DE MOINS EN MOINS D'ENFANTS
Au cours des cinq dernières années, la Sardaigne a perdu 50.000 habitants: le nombre d’habitants est passé de 1.622.000 à 1.575.000. C’est dû en partie à l’émigration, mais surtout à la baisse des naissances. «Au début des années 1990, 2.400 bébés naissaient chaque année au Policlinico Duilio Casula de Cagliari. Aujourd’hui, ce chiffre a diminué de moitié», confirme Stefano Angioni, qui dirige le service de gynécologie-obstétrique: «De 15.000 naissances par an en Sardaigne, nous sommes passés à 8.000».
Les femmes sardes, qui ont une longue tradition de libre choix en matière de procréation — Angioni et Minello citent tous deux la diffusion précoce et généralisée de la contraception — deviennent aujourd’hui mères très tard: l’âge moyen du premier enfant est proche de 33 ans, soit six mois de plus que la moyenne italienne déjà élevée. «Il y a vingt ans, il semblait étrange de suivre des femmes d’une quarantaine d'années jusqu’à leur premier enfant; aujourd’hui, c’est la norme», affirme Angioni. À tel point que même la définition médicale de «primipare âgée» a changé et désigne désormais les femmes qui deviennent mères «à partir de 38 ans».
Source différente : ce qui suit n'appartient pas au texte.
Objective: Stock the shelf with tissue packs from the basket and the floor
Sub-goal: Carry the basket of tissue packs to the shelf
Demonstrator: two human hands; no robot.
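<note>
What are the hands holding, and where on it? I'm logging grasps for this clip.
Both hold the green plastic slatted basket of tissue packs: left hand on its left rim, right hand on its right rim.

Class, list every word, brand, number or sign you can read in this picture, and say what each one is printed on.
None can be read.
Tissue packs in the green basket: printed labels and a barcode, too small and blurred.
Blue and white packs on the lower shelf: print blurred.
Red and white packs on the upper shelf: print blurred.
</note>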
«La recherche tardive de la grossesse est liée à des facteurs sociaux, au manque de travail, à la nécessité de concrétiser plus tôt une série de projets», explique le gynécologue. En Sardaigne comme ailleurs, le principal facteur de dénatalité «est précisément l’âge maternel qui a trop augmenté, alors que la fécondité des femmes diminue. De moins en moins nombreux, les enfants deviennent de plus en plus précieux. L’angoisse d’avoir cet enfant — d’abord de l’avoir, puis de l'avoir en bonne santé — conduit les femmes à vivre ce moment avec plus d’attention mais aussi plus d’inquiétude».
«Lorsqu’une population passe au-dessous d’un certain nombre de naissances par couple», conclut Stefano Angioni, la tendance devient «irréversible, et cette population est vouée à l’extinction». La perspective est encore lointaine, mais on ne pourra pas dire que les démographes, les sociologues et les médecins n’auront pas tiré la sonnette d’alarme.
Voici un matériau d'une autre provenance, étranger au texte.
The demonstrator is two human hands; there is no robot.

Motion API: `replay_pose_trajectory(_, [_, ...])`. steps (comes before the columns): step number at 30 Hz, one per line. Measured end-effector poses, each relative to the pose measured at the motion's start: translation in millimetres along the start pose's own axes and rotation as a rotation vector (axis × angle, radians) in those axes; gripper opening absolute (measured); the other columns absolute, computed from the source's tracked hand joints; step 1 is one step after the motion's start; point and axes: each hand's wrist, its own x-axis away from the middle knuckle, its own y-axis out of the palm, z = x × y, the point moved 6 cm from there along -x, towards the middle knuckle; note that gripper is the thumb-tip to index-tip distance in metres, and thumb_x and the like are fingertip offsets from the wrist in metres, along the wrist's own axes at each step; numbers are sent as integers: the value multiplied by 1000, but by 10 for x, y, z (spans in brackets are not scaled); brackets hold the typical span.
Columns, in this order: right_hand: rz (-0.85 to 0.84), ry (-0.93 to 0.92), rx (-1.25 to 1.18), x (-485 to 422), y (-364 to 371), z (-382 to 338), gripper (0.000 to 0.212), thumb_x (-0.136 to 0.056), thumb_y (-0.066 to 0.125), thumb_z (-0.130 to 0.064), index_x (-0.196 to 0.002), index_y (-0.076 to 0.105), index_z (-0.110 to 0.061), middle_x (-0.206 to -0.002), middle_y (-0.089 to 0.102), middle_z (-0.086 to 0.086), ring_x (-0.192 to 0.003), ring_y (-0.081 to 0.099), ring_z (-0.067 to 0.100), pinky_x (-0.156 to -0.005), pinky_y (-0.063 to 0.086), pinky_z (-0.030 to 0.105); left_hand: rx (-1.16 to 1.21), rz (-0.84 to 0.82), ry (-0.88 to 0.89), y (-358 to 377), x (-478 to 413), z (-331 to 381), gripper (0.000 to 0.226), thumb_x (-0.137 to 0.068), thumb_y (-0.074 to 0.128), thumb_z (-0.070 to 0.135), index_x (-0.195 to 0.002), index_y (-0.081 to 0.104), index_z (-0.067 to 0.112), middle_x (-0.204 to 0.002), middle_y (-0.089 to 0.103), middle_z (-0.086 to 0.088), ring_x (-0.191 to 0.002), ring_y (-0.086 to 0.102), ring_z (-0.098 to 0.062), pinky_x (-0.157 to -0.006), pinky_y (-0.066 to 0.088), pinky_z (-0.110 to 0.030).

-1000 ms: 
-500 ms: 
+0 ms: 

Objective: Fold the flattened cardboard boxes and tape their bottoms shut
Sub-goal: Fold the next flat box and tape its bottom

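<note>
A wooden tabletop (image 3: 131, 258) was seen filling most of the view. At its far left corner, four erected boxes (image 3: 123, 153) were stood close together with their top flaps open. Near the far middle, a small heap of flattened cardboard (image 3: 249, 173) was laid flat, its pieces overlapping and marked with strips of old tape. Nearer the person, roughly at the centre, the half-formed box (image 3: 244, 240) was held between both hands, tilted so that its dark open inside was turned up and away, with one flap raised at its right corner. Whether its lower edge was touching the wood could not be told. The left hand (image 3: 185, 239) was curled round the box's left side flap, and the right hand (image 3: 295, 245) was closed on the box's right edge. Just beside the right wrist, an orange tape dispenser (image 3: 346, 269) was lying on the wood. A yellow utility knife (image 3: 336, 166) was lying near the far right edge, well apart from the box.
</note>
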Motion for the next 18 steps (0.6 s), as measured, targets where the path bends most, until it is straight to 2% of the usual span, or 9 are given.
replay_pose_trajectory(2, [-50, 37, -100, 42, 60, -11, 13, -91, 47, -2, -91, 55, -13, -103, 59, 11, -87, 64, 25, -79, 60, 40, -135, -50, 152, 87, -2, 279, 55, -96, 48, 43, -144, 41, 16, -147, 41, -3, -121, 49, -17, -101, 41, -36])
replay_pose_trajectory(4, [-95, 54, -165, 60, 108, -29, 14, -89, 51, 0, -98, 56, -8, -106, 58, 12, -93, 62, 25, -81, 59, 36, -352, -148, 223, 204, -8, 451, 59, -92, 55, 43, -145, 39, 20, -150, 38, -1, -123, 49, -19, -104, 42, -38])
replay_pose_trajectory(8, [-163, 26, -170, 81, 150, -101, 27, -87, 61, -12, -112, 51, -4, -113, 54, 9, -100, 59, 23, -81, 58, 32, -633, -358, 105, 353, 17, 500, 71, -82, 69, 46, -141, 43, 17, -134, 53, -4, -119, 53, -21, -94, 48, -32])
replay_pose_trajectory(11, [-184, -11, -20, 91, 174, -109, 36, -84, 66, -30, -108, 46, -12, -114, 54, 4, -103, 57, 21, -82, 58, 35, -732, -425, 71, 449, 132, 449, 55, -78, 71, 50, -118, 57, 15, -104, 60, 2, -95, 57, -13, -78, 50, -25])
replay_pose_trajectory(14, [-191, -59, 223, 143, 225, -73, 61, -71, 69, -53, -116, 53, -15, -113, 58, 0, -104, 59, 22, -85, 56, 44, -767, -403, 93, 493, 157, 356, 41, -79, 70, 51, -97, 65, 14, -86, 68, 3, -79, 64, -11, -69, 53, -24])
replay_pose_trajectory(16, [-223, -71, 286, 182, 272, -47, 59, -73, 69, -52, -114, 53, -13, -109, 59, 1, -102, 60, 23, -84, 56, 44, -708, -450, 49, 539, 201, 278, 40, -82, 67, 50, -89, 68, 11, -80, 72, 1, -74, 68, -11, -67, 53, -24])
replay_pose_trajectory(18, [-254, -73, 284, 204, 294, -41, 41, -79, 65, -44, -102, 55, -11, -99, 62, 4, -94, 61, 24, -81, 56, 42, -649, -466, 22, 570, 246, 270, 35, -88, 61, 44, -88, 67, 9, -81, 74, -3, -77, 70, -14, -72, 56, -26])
C’est à la politique d’agir. Car les personnes qui veulent des enfants sont là, en Italie comme ailleurs, sans qu’il soit nécessaire de “convaincre” ou de forcer la main à qui que ce soit. Il suffirait de travailler à créer les bonnes conditions pour qu’avoir un enfant ne soit pas perçu comme une tâche insurmontable, et d’ouvrir la voie aux aspirants parents au lieu de la leur bloquer.